Bug 96685 - Failure to optimize not+sub to add+not
Summary: Failure to optimize not+sub to add+not
Status: RESOLVED FIXED
Alias: None
Product: gcc
Classification: Unclassified
Component: tree-optimization (show other bugs)
Version: 11.0
: P3 normal
Target Milestone: 11.0
Assignee: Jakub Jelinek
URL:
Keywords: missed-optimization
: 37516 (view as bug list)
Depends on:
Blocks: 19987 94877
  Show dependency treegraph
 
Reported: 2020-08-18 17:15 UTC by Gabriel Ravier
Modified: 2023-09-03 18:55 UTC (History)
5 users (show)

See Also:
Host:
Target: x86_64-*-* i?86-*-*
Build:
Known to work:
Known to fail:
Last reconfirmed: 2020-08-25 00:00:00


Attachments
gcc11-pr96685.patch (771 bytes, patch)
2020-12-11 13:24 UTC, Jakub Jelinek
Details | Diff
gcc11-pr96685.patch (1.05 KB, patch)
2020-12-11 16:37 UTC, Jakub Jelinek
Details | Diff

Note You need to log in before you can comment on or make changes to this bug.
Description Gabriel Ravier 2020-08-18 17:15:34 UTC
int f(int x, int y)
{
    return ~(x - y);
}

This can be optimized to `~x + y`. While this isn't necessarily faster on most platforms, it is at least equivalent and on x86 the addition can be optimized to `lea` whereas the subtraction can't.
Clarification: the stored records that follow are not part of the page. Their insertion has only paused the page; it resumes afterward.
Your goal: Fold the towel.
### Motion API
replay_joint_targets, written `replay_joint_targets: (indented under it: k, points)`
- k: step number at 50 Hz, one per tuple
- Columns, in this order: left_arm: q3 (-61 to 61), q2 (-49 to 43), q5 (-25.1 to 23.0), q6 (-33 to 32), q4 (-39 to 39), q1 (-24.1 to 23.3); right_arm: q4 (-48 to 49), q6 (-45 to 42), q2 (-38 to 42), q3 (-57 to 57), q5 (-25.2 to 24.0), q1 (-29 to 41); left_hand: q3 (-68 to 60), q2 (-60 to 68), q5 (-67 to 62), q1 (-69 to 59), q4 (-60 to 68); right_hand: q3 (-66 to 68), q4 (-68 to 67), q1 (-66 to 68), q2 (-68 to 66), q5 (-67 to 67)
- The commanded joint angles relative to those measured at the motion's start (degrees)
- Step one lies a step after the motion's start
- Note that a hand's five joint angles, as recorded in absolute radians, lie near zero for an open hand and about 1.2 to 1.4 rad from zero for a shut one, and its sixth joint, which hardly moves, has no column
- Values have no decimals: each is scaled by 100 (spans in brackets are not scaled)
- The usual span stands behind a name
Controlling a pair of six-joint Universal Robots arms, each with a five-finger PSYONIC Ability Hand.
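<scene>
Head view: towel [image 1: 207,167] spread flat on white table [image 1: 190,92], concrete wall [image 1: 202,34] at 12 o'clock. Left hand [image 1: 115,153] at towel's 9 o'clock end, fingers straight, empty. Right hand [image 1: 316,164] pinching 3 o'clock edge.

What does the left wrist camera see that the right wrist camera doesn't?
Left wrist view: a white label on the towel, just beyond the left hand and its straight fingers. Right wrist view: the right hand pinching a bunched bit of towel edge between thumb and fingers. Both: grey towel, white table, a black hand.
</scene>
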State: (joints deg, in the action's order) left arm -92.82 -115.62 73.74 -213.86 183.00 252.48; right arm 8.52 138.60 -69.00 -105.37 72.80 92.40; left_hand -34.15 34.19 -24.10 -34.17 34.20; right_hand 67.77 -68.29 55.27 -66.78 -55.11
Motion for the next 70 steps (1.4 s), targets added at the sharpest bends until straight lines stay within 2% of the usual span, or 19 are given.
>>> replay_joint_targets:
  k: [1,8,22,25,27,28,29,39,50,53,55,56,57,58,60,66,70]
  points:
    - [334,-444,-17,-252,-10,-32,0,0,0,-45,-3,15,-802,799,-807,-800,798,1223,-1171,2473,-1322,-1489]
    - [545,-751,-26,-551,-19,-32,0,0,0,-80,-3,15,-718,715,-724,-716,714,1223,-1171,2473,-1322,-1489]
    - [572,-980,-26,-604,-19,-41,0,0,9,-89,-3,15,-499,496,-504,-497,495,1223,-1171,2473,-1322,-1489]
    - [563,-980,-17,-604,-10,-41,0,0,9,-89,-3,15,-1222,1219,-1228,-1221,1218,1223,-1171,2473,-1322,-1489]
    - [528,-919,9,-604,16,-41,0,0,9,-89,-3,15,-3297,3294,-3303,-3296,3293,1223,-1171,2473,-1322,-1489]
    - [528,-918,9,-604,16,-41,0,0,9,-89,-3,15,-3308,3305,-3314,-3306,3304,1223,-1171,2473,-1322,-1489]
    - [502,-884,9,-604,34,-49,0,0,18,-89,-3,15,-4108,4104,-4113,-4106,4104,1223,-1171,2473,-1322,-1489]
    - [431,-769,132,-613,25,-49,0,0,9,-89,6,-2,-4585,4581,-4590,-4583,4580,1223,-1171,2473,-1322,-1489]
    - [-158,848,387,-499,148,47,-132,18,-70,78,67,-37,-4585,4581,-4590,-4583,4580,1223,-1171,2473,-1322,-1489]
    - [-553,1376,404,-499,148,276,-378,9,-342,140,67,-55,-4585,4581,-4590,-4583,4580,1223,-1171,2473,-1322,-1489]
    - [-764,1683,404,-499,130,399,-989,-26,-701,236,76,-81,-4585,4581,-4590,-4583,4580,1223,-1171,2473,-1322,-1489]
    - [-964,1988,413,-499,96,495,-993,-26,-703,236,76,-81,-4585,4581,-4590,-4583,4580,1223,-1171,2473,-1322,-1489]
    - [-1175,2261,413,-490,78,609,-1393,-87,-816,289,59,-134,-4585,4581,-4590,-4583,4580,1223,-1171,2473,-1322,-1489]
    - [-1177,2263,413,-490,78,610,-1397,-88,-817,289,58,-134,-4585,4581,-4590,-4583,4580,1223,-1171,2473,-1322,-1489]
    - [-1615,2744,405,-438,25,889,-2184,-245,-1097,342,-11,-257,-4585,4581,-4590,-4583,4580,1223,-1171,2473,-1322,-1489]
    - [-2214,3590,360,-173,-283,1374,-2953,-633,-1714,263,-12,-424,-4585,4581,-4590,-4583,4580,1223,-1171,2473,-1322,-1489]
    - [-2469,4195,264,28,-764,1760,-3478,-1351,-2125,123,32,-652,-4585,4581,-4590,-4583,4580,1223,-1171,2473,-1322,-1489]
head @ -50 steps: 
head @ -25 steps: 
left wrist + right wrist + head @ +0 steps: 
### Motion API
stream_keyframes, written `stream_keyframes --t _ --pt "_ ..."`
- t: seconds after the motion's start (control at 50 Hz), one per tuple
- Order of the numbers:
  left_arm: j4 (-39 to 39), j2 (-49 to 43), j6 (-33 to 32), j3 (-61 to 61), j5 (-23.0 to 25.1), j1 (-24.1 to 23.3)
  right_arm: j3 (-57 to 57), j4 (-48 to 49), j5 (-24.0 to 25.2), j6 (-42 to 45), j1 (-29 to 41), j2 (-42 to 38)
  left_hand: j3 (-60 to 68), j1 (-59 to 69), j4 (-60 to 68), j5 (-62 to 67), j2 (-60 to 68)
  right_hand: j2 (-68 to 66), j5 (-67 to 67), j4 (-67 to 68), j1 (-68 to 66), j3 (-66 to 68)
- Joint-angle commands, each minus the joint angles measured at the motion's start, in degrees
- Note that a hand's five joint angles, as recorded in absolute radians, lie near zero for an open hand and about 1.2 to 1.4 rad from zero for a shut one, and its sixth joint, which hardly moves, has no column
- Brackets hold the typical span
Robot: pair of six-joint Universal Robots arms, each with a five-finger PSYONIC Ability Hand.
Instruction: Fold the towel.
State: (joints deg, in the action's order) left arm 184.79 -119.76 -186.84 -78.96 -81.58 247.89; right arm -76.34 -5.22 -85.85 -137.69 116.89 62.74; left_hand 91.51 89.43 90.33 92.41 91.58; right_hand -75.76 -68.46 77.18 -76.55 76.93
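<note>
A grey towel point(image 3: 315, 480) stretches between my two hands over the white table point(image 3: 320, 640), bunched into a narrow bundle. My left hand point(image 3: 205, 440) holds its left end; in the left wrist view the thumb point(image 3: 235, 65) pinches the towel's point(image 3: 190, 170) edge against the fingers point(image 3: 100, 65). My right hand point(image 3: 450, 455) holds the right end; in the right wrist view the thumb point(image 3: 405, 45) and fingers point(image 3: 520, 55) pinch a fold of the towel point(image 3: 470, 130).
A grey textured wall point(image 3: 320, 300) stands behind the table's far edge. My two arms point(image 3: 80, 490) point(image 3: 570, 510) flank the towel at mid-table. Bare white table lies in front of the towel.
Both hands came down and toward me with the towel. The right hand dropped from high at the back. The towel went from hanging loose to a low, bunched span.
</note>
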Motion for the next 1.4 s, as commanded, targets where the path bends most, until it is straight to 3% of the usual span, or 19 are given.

This transformation is done by LLVM, but not by GCC.
Comment 1 Richard Biener 2020-08-25 10:50:31 UTC
It's at least a missed canonicalization as ~x + y isn't transformed to ~(x - y)
either.

int f(int x, int y)
{
    return ~(x - y) + (~x + y);
}

should see CSE, with a minus folding to zero (that works already for some
reason).
Comment 2 Jakub Jelinek 2020-12-11 12:24:23 UTC
I guess ~x + y as canonical form has another advantage, that + is commutative while - is not.
Comment 3 Jakub Jelinek 2020-12-11 13:24:03 UTC
Created attachment 49742 [details]
gcc11-pr96685.patch

Untested fix.
Comment 4 Jakub Jelinek 2020-12-11 13:33:32 UTC
Though, there is some canonicalization problem GENERIC vs. GIMPLE:
unsigned
f1 (unsigned x, unsigned y)
{
  unsigned int r = (x - y);
  return ~r;
}

unsigned
f2 (unsigned x, unsigned y)
{
  unsigned int r = ~(x - y);
  return r;
}

unsigned
f3 (unsigned x)
{
  unsigned int r = (x - 23);
  return ~r;
}

unsigned
f4 (unsigned x)
{
  unsigned int r = ~(x - 23);
  return r;
}

int
f5 (int x, int y)
{
  int r = (x - y);
  return ~r;
}

int
f6 (int x, int y)
{
  int r = ~(x - y);
  return r;
}

int
f7 (int x)
{
  int r = (x - 23);
  return ~r;
}

int
f8 (int x)
{
  int r = ~(x - 23);
  return r;
}

Before the above patch, the above testcase emitted:
        subl    %esi, %edi
        movl    %edi, %eax
        notl    %eax
for f1/f2/f5/f6 and
        leal    -23(%rdi), %eax
        notl    %eax
for f3/f4/f7/f8.
With the patch it emits:
        notl    %edi
        leal    (%rdi,%rsi), %eax
for f1/f5/f6,
        subl    %edi, %esi
        leal    -1(%rsi), %eax
for f2,
        notl    %edi
        leal    23(%rdi), %eax
for f3/f7,
        movl    $22, %eax
        subl    %edi, %eax
for f4/f8.
Comment 5 Jakub Jelinek 2020-12-11 13:51:02 UTC
Ok, so for GENERIC it seems to be the associate: in fold_binary_loc that converts
~x + y created by this patch into (y - x) + 1, and we don't have an equivalent for that in GIMPLE.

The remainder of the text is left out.